Мы знали имя нашего противника. Знали точную дату, когда он с блеском защитился — по физике — в Государственном университете. Знали, что отец его был добропорядочным банкиром, по-любительски якшавшимся с оккультизмом, а мать — госпожой, обожавшей организовывать в трущобных районах бесплатные столовые для нуждающихся и швейные мастерские для раскаявшихся проституток. Мы даже обнаружили — и это вызвало весьма, впрочем, тактично выраженное замешательство Министра, — что моя собственная матушка во время очередного приступа покаяния сшила для меня в одной из открытых г-жой Хоффман мастерских трогательно расползавшуюся по швам фланелевую нижнюю рубаху, которую я и относил почти целый день, пока она не развалилась окончательно, — подходящий символ для покаяния моей матери.
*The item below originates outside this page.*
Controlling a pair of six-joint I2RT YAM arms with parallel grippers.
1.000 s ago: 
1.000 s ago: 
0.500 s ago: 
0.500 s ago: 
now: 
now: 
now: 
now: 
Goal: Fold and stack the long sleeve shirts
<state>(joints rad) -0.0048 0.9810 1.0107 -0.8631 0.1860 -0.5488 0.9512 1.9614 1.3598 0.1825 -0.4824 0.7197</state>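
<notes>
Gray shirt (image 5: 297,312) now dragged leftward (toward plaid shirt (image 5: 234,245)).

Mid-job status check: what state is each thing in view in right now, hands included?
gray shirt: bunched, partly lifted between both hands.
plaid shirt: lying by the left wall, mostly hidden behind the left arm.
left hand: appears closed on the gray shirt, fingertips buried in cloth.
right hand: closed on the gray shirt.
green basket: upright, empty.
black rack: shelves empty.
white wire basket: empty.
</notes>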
Подозреваю, что это совпадение и породило во мне какое-то едва брезжащее ощущение сопричастности семье д-ра Хоффмана, — как если бы дождливым полднем я перекинулся парой слов о погоде с его тетушкой, дожидаясь на станции прихода пригородного поезда. Мы знали точную дату — 18 сентября 1867 года, — когда прадедушка д-ра Хоффмана въехал в эту страну, — мелкий аристократ с ничтожными средствами, спасающийся от каких-то не вполне пристойных затруднений в одном из горных славянских княжеств, изобилующем волками; впоследствии оно законодательно кануло в небытие во время не то франко-прусской, не то еще какой-то войны. Знали, что когда у него родился сын, отец Доктора составил его гороскоп, после чего дал принимавшей роды повитухе на чай несколько тысяч долларов. Знали, что мальчиком Хоффман был замешан в гомосексуальном скандале, — и знали, сколько стоило этот скандал замять. Министр завел в компьютерах целый банк данных, посвященных д-ру Хоффману. Мы даже свели в таблицу его детские болезни, и Министр придавал особое значение приступу мозговой горячки в семилетнем возрасте и случившемуся в шестнадцать crise de nerfs.[4]